The mocking-bird is a fly catcher, but not an expert one. Compared with the swallow, the marten, the crested fly-catcher, the expert king bird, the wood pewee, and Phoebe, he is a poor imitation. But the mocking-bird is a poet, and everything is grist that comes to a poet’s mill--from the grasshopper on the ground to the butterfly in the air.
The male bird saw Golden Wings first and gave him the first heat for his life. Up in the air he darted, circled and swooped. Poor Golden Wings fled, turned, ducked, dived--and escaped. The poet dropped to his twig in disgust, and his mate took up the race. Golden Wings saw her coming and his heart bursted with fear. He fairly quivered in the air. He knew not which way to turn. She darted, and all but caught him. For a moment, in mid-air, I saw them whirling and twisting and tumbling--poor Golden Wings panting and fluttering for a chance once more for home and life, and the poetess for a morsel to eat. It ended in the butterfly getting above the bird--which seemed always its tactics--while the latter dropped down in disgust to her mate. Then they both started after poor Golden Wings, and it looked as if his time had come. But all the time he had been heading straight for the thick trees beyond, where rested, perhaps, his distressed mate, waiting for his return.

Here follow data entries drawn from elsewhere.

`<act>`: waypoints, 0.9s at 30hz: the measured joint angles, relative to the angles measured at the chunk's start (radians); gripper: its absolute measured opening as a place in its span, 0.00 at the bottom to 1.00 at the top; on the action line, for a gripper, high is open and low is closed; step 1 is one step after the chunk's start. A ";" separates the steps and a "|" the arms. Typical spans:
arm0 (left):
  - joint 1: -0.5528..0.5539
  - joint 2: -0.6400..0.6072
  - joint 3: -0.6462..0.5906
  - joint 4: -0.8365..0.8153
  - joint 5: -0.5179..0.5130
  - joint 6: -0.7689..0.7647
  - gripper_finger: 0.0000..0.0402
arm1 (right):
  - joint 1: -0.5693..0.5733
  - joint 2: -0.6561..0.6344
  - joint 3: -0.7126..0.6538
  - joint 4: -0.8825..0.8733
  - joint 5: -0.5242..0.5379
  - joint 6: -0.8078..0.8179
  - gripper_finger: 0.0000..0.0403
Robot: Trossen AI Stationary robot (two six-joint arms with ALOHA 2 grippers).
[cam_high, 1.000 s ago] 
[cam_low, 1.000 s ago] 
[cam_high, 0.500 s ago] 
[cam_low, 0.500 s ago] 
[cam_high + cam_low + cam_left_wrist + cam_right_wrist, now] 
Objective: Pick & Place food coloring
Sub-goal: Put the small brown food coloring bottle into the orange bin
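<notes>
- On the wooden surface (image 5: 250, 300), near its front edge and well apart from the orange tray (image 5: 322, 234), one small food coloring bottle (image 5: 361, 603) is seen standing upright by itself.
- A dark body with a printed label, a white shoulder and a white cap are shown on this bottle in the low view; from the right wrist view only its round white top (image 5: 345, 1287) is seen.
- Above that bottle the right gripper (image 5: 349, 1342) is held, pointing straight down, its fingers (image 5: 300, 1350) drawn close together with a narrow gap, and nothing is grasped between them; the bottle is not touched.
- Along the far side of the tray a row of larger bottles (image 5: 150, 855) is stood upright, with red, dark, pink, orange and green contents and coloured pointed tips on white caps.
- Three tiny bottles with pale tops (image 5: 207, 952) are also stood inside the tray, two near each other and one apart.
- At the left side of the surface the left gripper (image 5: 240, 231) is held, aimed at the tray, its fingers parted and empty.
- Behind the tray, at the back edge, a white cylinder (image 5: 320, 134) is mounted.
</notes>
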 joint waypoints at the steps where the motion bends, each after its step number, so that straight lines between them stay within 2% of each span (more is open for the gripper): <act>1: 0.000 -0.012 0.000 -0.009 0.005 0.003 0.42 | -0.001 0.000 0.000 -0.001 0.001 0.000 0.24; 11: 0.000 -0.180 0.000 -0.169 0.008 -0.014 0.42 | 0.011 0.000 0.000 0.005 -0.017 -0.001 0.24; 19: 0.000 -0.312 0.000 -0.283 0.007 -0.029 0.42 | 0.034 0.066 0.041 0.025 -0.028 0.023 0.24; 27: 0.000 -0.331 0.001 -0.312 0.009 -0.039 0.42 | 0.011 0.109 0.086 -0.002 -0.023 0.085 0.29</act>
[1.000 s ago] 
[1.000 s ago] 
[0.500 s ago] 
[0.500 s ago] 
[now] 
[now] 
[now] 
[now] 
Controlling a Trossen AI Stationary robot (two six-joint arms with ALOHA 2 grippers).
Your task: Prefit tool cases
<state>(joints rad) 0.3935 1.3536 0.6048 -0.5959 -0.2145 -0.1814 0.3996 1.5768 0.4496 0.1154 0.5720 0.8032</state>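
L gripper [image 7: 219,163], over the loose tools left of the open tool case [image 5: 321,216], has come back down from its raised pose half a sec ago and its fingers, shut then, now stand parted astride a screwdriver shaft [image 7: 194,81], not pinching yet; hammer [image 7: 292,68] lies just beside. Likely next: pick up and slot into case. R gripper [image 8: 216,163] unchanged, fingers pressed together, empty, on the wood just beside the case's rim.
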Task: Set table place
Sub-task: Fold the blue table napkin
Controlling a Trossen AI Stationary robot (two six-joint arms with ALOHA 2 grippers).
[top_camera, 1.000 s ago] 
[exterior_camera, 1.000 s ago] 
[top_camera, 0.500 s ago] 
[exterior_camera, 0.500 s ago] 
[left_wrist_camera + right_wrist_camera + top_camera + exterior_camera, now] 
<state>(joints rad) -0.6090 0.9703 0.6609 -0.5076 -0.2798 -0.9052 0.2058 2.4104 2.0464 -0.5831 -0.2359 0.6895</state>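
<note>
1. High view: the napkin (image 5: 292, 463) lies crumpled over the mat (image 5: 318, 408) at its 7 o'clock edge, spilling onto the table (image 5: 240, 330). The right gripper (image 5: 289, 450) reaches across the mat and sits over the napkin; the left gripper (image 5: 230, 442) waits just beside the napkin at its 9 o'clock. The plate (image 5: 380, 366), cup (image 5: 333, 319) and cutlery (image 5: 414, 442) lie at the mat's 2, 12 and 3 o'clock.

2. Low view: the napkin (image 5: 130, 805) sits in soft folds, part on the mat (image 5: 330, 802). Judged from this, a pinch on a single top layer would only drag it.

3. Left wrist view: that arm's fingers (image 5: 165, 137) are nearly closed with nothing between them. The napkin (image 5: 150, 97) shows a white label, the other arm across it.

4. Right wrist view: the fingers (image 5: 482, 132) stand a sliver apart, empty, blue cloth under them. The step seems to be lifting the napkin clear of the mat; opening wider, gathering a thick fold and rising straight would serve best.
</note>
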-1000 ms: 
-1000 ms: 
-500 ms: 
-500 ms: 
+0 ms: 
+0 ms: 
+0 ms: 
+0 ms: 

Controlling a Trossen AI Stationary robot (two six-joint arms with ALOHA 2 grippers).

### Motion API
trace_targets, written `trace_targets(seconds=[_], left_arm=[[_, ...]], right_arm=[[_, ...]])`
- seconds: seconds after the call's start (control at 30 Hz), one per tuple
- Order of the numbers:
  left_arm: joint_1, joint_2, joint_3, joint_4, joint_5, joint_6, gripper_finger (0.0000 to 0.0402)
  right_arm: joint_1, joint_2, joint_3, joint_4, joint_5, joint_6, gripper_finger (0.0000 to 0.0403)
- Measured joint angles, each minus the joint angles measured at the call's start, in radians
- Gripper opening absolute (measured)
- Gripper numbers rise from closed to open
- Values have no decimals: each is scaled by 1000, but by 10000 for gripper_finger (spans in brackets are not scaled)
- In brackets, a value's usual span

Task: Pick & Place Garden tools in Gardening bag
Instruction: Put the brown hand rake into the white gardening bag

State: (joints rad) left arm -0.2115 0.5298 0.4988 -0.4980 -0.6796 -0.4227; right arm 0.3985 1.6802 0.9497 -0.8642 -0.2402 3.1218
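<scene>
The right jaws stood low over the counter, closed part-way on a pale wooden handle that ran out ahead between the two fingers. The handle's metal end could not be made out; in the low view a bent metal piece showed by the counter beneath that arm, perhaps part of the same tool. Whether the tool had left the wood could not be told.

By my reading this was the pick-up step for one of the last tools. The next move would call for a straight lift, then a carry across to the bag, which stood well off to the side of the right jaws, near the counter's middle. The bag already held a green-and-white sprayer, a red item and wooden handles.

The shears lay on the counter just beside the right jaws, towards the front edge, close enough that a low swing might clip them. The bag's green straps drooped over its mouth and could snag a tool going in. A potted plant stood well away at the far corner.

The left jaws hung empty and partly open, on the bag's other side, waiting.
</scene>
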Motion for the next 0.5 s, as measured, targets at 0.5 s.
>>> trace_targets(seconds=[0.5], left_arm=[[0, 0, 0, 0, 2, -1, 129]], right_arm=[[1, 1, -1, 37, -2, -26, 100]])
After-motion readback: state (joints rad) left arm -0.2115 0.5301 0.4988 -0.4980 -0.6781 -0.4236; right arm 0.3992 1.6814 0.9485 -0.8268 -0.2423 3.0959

It was a terrible chase the two poets gave him--the tumbling, darting, circling of the birds in fiendish delight, in maddened earnestness. Their very wings were often so close that they fanned him about until he looked like a speck of gold tissue paper hurled about by contrary winds. Twice they got above him, dropped on him and--missed. Twice I lost him altogether, and, except that I saw the birds fluttering and darting in the air, I had thought he was lost. When I saw him again he had gotten above his enemies and was safely pursuing his zig-zag, frightened, graceless, paper-fluttering flight for the trees and life.
“Success to you, O, Golden Wings,” I said, “for already have you taught me a lesson in life. Let us keep above our enemies, if we would be safe--not beneath them, for there we are a prey to their dirty talons; not on their level, for then we are no better than they; but above them where they cannot reach us and where we may go on to our destiny with only the sunlight around us and the stars above us.”
The birds dropped down, baffled, to rest in the top of a sugar maple. They had evidently lost their tempers, and, between panting and hard breathing, I could hear them quarreling: “It was you,” said the wife--“you conceited thing--all your fault. I had him once if you had let me alone.”
“O, you had him, you did--‘over the left.’ If your talents equaled your tongue we’d be better off.” They screeched and shuffled about and almost spat at each other. They were beaten, chagrined and mad, and they took it out on each other.